== What to produce ==
Go through the lines below. Copy those with "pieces".

== Entries shown ==
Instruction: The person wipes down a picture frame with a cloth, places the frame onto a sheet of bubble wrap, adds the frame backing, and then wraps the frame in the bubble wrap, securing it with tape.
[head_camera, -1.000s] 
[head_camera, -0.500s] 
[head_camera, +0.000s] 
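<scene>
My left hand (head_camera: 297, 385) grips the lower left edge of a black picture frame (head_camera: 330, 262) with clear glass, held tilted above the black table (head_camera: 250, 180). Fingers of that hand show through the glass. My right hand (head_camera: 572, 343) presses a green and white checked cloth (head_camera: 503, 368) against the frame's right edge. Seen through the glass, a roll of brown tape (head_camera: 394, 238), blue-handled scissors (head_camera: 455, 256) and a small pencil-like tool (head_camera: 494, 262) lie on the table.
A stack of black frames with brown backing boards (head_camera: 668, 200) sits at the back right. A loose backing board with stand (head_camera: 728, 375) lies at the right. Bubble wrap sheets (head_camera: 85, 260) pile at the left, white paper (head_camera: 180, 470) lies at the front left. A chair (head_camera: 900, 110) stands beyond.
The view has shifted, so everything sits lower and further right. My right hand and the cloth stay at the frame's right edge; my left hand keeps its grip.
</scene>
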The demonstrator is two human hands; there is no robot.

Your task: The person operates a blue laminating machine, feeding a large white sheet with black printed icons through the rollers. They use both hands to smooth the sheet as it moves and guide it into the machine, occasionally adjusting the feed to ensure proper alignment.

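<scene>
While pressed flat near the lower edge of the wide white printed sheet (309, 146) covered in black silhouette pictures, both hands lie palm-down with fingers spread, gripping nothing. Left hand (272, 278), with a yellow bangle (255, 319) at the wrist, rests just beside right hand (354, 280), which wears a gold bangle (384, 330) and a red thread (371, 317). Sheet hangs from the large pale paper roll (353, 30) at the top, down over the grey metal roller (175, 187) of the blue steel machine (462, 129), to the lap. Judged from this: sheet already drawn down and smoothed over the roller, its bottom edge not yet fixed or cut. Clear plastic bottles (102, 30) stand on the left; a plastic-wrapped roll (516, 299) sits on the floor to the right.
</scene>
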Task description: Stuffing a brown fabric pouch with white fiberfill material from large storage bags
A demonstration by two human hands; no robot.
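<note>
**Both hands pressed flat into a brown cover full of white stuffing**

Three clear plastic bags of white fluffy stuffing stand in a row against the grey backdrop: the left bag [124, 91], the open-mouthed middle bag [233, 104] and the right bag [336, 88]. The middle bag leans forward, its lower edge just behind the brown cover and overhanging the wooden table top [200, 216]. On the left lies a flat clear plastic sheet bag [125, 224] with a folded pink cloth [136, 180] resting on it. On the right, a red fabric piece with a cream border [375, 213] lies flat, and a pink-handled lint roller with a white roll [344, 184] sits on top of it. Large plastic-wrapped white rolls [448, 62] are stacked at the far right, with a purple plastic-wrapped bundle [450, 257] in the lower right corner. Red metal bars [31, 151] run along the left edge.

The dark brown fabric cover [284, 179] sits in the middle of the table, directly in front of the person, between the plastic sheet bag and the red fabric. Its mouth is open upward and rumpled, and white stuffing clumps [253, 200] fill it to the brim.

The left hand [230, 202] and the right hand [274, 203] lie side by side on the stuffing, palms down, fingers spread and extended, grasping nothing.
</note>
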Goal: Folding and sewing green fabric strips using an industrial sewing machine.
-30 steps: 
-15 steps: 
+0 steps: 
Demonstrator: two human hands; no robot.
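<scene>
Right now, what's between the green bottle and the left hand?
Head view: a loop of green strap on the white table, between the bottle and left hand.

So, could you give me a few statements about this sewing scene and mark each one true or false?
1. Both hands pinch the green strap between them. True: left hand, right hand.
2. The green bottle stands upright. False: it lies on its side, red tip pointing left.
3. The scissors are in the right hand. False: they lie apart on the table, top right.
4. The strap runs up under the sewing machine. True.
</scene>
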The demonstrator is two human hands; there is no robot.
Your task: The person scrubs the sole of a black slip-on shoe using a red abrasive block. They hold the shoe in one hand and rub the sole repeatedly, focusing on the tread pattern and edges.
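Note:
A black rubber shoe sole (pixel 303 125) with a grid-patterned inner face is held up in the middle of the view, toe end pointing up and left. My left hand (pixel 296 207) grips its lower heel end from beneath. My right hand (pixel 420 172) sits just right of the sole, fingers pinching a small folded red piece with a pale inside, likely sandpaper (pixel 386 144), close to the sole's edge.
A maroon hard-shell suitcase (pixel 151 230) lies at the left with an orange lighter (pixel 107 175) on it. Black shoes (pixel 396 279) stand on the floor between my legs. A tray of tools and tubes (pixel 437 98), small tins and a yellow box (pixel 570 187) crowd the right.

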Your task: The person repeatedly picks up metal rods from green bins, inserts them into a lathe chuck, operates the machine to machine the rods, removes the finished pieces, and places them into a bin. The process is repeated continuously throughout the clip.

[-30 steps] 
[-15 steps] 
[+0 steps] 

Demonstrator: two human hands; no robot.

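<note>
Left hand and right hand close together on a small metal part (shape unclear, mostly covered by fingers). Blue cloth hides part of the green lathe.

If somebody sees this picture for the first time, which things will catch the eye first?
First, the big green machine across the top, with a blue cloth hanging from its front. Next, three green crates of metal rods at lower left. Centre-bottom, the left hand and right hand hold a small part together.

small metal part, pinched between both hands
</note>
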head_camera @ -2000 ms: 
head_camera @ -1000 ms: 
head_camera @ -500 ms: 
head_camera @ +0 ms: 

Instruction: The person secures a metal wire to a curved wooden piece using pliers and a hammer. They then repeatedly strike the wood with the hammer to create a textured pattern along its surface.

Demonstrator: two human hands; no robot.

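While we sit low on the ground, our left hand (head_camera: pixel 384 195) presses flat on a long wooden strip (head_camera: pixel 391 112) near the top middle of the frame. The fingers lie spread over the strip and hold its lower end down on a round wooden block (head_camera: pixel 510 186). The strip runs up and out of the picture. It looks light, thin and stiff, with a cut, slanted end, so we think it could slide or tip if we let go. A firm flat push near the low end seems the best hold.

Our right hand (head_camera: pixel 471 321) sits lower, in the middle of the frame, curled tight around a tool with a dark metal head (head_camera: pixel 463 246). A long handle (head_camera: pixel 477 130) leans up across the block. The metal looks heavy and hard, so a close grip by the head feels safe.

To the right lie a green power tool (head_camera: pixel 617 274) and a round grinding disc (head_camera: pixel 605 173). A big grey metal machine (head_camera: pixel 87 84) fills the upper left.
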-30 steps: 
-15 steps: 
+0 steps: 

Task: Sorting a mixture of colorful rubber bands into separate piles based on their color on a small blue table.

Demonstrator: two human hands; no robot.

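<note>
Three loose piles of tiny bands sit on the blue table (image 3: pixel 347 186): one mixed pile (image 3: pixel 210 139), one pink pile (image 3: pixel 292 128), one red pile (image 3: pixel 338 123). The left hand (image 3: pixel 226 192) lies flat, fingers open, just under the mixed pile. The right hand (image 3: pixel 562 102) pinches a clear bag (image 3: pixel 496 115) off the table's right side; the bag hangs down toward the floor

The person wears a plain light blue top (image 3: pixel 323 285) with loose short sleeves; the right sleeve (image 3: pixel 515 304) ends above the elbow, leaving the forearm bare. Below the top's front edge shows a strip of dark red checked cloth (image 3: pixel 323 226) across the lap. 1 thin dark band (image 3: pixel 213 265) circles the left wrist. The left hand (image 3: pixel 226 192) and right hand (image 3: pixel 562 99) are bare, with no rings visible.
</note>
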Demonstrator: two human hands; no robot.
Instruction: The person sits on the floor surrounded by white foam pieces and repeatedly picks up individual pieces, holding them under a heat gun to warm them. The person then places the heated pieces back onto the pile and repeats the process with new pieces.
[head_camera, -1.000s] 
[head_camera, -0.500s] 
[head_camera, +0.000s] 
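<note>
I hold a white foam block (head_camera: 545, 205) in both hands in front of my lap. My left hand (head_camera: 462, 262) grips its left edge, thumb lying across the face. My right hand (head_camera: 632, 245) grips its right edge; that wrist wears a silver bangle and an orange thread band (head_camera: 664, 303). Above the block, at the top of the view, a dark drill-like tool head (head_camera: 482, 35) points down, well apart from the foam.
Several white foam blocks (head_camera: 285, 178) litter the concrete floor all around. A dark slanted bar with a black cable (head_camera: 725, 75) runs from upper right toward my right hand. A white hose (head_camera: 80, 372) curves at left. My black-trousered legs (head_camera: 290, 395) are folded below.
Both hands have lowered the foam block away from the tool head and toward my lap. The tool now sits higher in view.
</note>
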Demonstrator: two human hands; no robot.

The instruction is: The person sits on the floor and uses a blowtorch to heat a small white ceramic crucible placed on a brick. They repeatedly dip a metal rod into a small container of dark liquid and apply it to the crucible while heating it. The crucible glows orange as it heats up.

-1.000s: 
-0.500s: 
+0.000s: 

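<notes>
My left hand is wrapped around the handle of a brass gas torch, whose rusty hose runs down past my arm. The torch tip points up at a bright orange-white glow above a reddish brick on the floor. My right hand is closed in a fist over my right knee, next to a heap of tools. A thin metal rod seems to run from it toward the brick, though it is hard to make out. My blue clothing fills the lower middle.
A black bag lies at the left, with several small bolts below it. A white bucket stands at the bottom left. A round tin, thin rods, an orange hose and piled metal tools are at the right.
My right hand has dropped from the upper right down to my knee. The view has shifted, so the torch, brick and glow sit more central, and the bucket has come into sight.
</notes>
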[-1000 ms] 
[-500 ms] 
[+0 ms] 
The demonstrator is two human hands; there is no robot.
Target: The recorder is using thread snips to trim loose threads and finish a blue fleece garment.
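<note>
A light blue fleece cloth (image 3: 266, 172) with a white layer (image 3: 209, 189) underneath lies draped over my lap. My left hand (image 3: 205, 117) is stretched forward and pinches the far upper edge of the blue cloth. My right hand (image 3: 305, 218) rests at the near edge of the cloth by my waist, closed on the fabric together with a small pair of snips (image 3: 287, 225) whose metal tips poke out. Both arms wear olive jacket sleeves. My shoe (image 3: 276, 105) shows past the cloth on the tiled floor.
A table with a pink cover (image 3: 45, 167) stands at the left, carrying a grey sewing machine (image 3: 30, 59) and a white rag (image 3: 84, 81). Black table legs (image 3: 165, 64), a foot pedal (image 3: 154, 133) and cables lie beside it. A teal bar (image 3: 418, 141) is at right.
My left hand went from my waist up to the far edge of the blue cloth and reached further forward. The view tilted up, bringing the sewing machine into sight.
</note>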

== Solution for this task ==
Your task: The person repeatedly picks up metal rods from green bins, inserts them into a lathe chuck, operates the machine to machine the rods, removes the finished pieces, and places them into a bin. The process is repeated continuously throughout the clip.
Instruction: The person sits on the floor surrounded by white foam pieces and repeatedly picks up individual pieces, holding them under a heat gun to warm them. The person then places the heated pieces back onto the pile and repeats the process with new pieces.

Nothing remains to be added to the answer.